A building used to store dead people before they were buried has received Grade II listed status.
The 19th century reception house at Margravine Cemetery in Hammersmith was awarded the listing by Heritage Minister Tracey Crouch today (Friday, October 28).
The building was used to address the repeated cholera outbreaks in London between 1832 and 1866, and is the only one of its kind remaining in London.
Ruth Savery, secretary of The Friends of Margravine Cemetery, is delighted with the accolade. She said: “We’re proud to have this fascinating piece of local history in Margravine Cemetery to add to our three listed monuments.
“It’s remarkable how well the reception house has survived and we’re delighted it is gaining this recognition.”
The reception house was built following a review of sanitary conditions of the poor by Edwin Chadwick, secretary to the Poor Law Commission.
He found that most families could not afford a funeral. As a result a cadaver was often left on a table in the house while money was raised for a funeral, but this contributed to the spread of cholera throughout London.
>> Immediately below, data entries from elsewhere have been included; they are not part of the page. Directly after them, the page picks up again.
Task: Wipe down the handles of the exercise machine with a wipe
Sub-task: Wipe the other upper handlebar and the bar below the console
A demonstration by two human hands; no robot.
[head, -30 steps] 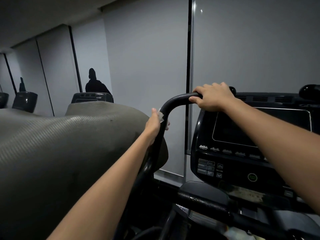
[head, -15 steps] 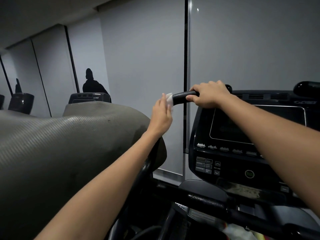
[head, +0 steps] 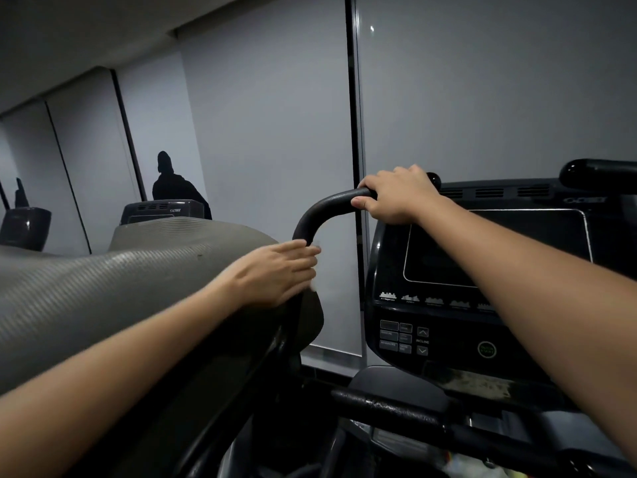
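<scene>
We see the right hand (head: 396, 196) clenched around the top of the curved black handle (head: 320, 212). The left hand (head: 275, 270) wraps the handle lower down on its bend, grip closed on a white wipe (head: 314, 287), only a sliver showing under the fingers. Console (head: 482, 288) sits just right of the handle. Grey ribbed mat (head: 103, 288) lies left, under the left forearm.
</scene>
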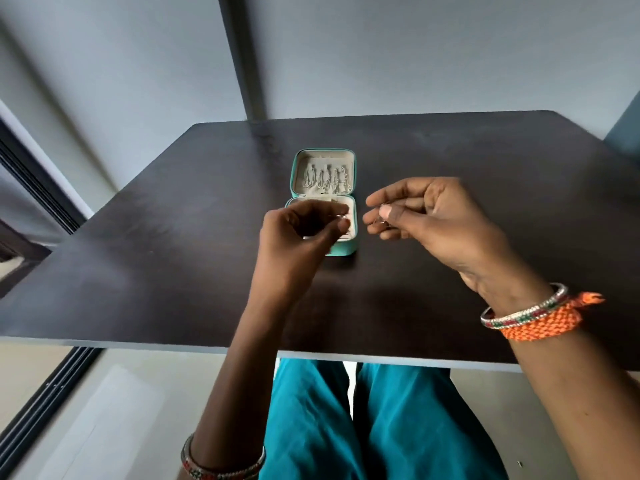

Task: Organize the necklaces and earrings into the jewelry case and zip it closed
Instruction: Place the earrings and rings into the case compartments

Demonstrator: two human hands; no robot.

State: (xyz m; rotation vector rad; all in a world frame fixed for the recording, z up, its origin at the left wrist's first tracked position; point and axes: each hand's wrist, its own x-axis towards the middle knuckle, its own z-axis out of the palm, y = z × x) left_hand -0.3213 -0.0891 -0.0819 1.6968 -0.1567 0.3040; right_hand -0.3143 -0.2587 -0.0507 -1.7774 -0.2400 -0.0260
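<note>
**Op:** Head view is showing me the jewelry case [323,199] lying open, far of centre on the dark desk [173,271], chains [325,180] already hanging in its far half. Both hands are hovering over its near half.

**Sup:** How are those pieces going to handle?

**Op:** I'm judging them feather-light, tiny, slippery and easily bent, so I'm favouring fingertip pinches on the post or hook, never a full grasp.

**Sup:** And the hands?

**Op:** My left hand [304,230] is curling in, thumb and forefinger pinching a small silvery earring [343,219] above the case's near compartment. My right hand [426,216] is hanging just right of the case, fingers loosely bent, thumb and forefinger nipping another little metal piece [382,221]; I'm unable to make out whether it's an earring or a backing.

**Sup:** Zip?

**Op:** Not yet closed.
</note>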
Chadwick called for reception houses to be built to house coffins between death and the funeral to prevent the spread of disease.
The reception houses also addressed a common fear at the time of being buried alive, with "waiting mortuaries" common across continental Europe, where bodies would be held until signs of decomposition were evident.
Heritage Minister Tracey Crouch said: “This reception house gives us a glimpse into how cholera outbreaks changed Victorian attitudes to burials and public health standards. It’s an important part of London’s history and I’m delighted that it will be listed.”
The Margravine reception house survives in its original condition with its interior remaining largely untouched, and still contains stone slabs on the walls to hold the coffins.
The decision to list the building was based on its rarity, architectural interest and for adding to the understanding of Victorian funeral practices and improvements in public health.
Roger Bowdler, Director of Listing at Historic England, said: “The history of death is the history of life as well: of how we remember, how we improve public health, and how we separate the living from the dead.
“Nowhere tells this as eloquently as a cemetery, and Margravine Cemetery contains some truly eloquent reminders of the London way of death.”
A total of nine reception houses were built in the capital, but they became unnecessary with the introduction of undertakers in 1880s.